When Artsplace returned from a forced shutdown in September 2020, it opened only one large classroom in order to accommodate all Centers for Disease Control guidelines regarding distance and safety. Masks were required, cleaning was constant, and the facility invested in new air filtration systems designed to help kill viruses before they spread from person to person.

However, despite the timing of the move and the protocols in place, Pilarczyk saw growing interest in Artsplace. Normally, the facility offers 12-week courses, but given the uncertainty of the moment, Pilarczyk decided to reduce the classes to three-week sessions so that if an unexpected closure caused by COVID-19 were required, it would not to create so many cancellation problems as it would come in the middle of longer sessions.

“I can tell you, the work that was being done in the first ones (sessions after the end of the pandemic) was like professional work,” Pilarczyk said. “The students were very focused. They were very in tune with what they were doing. I think many just wanted that release (from what was going on in the world).

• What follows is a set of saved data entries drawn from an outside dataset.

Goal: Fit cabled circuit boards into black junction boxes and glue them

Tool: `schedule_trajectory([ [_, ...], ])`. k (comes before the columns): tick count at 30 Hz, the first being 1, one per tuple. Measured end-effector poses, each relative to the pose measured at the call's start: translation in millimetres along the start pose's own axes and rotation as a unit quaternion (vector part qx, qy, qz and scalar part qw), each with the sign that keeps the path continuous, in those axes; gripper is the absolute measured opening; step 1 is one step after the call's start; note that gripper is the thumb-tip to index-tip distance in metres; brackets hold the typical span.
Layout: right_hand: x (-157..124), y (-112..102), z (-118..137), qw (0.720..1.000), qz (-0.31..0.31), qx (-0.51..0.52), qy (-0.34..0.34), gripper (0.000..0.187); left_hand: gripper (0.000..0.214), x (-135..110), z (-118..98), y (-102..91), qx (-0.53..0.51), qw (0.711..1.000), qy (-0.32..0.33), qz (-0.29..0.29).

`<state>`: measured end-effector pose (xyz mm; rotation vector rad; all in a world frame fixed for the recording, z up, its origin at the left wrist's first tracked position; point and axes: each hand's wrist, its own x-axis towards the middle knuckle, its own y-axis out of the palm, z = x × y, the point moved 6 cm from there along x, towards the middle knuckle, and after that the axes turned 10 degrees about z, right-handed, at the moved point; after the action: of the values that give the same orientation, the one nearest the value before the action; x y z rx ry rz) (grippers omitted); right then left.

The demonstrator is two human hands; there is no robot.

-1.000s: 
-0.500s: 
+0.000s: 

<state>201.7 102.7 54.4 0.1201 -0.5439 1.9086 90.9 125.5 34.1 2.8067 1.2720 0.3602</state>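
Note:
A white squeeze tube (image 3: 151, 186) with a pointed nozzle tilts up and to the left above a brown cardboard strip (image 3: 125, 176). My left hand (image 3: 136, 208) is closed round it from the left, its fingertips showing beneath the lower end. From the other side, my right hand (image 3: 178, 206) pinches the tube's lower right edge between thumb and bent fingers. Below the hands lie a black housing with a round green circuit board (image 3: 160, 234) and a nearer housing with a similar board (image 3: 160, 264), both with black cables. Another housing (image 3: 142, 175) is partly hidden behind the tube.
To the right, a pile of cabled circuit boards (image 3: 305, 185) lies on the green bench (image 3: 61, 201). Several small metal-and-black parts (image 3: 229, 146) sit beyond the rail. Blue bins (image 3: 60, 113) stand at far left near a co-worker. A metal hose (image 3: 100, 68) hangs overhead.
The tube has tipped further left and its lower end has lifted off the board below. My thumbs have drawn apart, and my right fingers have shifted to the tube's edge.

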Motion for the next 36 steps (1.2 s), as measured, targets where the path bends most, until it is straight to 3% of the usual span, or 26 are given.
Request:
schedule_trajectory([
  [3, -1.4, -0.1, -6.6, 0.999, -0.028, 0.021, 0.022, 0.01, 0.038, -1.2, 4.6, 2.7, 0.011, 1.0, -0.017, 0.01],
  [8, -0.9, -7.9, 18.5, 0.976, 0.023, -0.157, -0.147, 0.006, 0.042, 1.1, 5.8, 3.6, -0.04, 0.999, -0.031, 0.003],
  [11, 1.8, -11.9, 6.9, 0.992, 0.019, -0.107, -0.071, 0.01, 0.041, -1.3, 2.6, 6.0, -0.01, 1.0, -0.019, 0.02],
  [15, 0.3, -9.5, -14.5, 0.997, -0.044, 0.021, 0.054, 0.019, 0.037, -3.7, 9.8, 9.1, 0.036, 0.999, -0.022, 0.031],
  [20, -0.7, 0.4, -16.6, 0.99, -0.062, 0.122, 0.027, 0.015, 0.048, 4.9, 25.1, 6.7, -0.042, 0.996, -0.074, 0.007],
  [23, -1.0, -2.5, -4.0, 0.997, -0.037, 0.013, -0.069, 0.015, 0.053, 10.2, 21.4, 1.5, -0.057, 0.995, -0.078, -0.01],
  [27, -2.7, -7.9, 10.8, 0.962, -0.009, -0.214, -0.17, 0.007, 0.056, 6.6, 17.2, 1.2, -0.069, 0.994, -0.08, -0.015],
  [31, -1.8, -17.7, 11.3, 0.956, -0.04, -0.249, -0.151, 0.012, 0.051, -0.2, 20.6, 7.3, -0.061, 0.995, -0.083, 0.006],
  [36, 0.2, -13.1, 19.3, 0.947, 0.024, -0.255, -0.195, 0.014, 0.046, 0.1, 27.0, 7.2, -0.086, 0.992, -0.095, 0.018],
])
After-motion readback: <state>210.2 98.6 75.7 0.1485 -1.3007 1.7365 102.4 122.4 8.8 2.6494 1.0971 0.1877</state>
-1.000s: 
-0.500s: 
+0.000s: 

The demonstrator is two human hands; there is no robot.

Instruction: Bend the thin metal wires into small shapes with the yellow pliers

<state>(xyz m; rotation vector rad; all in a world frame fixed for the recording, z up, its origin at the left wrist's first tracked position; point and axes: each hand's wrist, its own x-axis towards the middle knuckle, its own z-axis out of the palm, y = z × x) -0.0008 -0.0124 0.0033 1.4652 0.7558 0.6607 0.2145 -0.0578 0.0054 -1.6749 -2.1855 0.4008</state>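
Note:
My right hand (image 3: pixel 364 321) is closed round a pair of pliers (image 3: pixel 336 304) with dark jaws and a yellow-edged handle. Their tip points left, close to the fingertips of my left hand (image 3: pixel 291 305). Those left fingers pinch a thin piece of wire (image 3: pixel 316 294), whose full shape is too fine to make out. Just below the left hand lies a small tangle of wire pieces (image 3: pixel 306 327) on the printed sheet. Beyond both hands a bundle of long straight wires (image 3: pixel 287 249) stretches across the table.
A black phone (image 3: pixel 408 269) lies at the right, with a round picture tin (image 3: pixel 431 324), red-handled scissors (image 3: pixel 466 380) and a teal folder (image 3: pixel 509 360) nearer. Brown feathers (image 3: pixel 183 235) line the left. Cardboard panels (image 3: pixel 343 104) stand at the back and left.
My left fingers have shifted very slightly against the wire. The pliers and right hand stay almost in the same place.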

Artsplace also became a haven for children, although Pilarczyk admits that the first time the youngest students returned to the art school it was clear how much the pandemic had taken its toll.

“We originally reopened to adults only,” Pilarczyk said. “When the kids (sessions) came back, I was surprised at how much stress the pandemic had caused them.”

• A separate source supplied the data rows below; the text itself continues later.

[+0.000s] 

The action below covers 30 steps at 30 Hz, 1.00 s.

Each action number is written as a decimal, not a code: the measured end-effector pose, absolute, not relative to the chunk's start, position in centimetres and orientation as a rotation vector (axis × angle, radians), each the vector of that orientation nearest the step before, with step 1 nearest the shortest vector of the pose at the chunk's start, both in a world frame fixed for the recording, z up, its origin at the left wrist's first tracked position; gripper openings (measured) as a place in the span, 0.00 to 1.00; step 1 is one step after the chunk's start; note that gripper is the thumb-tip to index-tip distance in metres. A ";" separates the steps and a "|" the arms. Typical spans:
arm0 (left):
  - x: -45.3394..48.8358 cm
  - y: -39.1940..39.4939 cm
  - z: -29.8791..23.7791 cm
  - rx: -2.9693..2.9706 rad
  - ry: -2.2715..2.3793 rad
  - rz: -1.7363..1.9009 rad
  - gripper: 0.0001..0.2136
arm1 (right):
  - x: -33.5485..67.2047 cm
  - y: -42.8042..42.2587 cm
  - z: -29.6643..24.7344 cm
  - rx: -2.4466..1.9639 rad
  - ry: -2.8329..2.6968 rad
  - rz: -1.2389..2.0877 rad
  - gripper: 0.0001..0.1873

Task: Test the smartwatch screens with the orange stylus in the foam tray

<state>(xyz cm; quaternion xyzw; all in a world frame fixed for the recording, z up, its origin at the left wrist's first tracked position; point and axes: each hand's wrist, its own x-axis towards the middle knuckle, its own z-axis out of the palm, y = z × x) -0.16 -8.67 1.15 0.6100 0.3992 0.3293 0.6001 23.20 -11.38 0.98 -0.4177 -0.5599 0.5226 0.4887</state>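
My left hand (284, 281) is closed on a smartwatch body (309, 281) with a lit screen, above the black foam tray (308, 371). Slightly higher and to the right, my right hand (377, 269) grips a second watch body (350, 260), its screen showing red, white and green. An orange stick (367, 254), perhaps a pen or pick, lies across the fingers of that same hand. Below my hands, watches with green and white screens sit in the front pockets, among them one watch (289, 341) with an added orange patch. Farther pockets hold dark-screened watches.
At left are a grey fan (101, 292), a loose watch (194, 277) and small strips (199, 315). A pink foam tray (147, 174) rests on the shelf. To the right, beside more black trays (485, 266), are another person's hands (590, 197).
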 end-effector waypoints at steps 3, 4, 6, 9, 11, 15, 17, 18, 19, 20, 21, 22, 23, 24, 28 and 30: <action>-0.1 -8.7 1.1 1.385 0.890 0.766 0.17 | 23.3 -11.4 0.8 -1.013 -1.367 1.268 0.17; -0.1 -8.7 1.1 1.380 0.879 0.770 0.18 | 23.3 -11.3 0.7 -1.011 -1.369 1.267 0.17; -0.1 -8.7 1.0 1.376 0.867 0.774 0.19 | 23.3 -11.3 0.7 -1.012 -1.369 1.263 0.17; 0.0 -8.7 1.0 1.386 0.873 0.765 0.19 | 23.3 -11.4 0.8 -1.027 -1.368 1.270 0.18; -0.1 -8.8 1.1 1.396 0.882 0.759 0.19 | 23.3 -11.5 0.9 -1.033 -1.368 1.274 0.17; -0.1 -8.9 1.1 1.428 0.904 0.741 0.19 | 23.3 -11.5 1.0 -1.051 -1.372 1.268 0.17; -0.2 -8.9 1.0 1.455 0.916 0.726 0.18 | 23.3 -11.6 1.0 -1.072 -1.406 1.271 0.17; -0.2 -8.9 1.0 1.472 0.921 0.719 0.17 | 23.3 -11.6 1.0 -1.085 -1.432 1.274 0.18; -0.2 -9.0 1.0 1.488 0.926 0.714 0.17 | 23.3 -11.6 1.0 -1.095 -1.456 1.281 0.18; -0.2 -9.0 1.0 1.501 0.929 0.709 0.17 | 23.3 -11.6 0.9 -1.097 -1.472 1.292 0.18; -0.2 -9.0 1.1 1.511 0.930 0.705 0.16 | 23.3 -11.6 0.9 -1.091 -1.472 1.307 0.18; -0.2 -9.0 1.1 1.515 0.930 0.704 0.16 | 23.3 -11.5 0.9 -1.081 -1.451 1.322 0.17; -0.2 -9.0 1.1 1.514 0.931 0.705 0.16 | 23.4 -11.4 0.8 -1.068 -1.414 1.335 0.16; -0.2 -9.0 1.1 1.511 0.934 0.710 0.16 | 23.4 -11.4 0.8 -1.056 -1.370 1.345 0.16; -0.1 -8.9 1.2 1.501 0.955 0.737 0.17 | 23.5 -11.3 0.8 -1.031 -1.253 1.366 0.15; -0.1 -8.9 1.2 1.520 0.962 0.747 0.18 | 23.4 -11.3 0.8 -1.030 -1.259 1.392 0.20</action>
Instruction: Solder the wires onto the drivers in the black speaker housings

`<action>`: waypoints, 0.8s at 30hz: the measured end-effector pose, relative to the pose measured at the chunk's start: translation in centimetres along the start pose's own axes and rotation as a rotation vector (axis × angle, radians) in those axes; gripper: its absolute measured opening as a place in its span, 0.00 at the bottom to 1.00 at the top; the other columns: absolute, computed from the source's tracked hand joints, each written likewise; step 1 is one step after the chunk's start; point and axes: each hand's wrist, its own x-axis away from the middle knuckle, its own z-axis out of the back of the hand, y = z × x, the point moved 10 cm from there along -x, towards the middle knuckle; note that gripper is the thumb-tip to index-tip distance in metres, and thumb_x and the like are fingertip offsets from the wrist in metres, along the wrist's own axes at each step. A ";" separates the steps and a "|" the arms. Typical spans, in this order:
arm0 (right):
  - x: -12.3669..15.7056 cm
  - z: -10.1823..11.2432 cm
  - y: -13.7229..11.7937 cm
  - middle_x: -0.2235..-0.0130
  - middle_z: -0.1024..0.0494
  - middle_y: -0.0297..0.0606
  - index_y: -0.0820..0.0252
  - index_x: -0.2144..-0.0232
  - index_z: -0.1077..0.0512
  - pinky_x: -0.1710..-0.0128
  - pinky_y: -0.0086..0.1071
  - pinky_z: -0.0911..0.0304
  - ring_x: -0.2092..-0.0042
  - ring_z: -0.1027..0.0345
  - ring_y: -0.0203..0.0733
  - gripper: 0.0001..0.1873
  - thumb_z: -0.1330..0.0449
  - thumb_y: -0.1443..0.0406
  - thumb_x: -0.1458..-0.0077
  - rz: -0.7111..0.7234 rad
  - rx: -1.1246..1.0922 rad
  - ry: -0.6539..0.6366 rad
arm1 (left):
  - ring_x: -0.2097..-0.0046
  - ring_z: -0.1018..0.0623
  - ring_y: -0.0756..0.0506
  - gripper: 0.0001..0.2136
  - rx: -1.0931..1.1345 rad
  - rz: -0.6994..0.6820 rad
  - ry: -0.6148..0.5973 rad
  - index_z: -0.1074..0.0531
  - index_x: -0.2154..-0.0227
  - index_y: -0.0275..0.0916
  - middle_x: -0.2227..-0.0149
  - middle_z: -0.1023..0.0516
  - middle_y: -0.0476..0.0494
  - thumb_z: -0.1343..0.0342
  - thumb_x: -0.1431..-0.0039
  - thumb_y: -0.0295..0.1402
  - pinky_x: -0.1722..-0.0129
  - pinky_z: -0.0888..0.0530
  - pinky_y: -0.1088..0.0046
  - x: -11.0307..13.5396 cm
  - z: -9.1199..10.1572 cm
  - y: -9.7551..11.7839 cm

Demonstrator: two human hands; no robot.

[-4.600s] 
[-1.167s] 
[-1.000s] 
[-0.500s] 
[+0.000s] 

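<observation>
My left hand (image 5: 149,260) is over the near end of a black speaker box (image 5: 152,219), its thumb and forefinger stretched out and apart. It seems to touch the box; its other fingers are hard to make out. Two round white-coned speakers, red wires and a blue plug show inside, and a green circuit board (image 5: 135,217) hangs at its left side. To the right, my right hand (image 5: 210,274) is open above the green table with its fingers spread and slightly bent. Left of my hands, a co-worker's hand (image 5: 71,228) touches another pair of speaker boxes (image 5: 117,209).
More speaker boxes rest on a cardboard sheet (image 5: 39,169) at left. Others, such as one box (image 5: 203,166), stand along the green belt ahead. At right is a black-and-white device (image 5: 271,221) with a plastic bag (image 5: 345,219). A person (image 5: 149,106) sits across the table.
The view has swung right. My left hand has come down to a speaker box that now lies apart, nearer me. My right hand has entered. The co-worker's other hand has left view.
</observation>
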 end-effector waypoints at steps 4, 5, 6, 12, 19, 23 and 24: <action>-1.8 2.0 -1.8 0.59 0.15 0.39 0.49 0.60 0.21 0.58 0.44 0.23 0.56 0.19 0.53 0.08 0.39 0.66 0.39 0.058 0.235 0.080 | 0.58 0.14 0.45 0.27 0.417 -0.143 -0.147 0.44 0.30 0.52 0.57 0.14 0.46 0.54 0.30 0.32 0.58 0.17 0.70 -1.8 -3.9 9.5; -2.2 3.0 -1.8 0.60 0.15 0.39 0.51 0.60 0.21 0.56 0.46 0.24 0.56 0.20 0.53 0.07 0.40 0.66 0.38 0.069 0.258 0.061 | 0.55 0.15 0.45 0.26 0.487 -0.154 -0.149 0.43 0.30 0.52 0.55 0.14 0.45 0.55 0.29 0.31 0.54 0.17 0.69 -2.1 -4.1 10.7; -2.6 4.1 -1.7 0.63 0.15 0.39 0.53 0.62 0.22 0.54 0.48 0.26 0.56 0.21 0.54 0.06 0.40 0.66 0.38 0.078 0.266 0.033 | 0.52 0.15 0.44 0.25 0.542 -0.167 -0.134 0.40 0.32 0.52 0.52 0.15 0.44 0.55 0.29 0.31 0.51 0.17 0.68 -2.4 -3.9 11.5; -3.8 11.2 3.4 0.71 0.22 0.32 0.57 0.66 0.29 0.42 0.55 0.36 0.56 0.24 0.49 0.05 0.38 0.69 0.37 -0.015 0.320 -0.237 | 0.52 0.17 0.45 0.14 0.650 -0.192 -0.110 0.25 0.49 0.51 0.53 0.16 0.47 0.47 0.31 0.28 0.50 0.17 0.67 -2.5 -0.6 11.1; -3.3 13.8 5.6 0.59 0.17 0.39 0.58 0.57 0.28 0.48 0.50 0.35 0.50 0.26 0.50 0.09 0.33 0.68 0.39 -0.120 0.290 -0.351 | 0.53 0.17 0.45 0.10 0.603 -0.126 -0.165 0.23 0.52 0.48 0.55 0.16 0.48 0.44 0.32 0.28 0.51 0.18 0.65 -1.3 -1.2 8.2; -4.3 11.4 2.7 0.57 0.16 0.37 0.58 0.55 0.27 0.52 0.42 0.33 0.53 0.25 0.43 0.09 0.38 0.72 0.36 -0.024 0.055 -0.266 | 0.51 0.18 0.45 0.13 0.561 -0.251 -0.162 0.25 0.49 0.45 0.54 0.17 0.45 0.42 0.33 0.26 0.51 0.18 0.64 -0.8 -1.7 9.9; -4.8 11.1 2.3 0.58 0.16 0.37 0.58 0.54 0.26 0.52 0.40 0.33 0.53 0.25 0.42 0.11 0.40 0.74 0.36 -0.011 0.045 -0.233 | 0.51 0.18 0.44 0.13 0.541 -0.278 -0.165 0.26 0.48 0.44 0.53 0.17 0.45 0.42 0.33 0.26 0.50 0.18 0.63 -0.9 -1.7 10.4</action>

There were several behavioral issues that emerged, ones that had been extremely rare before the pandemic, that caught Pilarczyk’s attention. “It was clear how much it had affected (the children),” she explained.

“This summer, the kids really got their mojo back,” Pilarczyk continued, laughing. “I looked at them in the classroom and thought, ‘Now, that’s healing.'”

Over the past two years, with the help of the Coalition for a Sustainable Cheshire, the community has focused on efforts to promote everything from environmental awareness to energy efficiency across the city. However, one of the pillars of the Coalition movement has been the arts and Cheshire’s promotion of creativity across the community.

According to Coalition founder A. Fiona Pearson, Artsplace’s presence and the unique role it plays in the community has helped Cheshire continue to achieve national recognition for its sustainability efforts, and at Artsplace itself there is a focus on more traditional preservation initiatives. .

Pilarczyk explained that the facility accepts donations of used art supplies, which are all cleaned and then put to good use. Donations increased during the pandemic, Pilarczyk stated, as, “it seemed like every artist or craftsman (went) through their supply stash and sent us donations. Sometimes we got donations from three people a week.”

“Children’s classes, workshops and camps often use recycled items to complete works of art, including collage and sculptures,” she continued. “Canvases are repainted and reused for children, teenagers and adults whenever possible. If we can’t use the materials, we pass them on to the students at a ‘free’ table. Repurposed frames are particularly popular.”

Outside Artsplace, you can find Pina’s Giving Garden, which offers free produce—cucumbers, squash, zucchini or tomatoes, and some herbs—to everyone.

In the end, though, it’s the work that happens in the facility that means the most, and for Pilarczyk, it’s about making connections that help build connections that matter within a community.

“I just love it, every day is different (for me),” she said. “You go in expecting to do one thing and end up doing something completely different. That’s what’s so special.”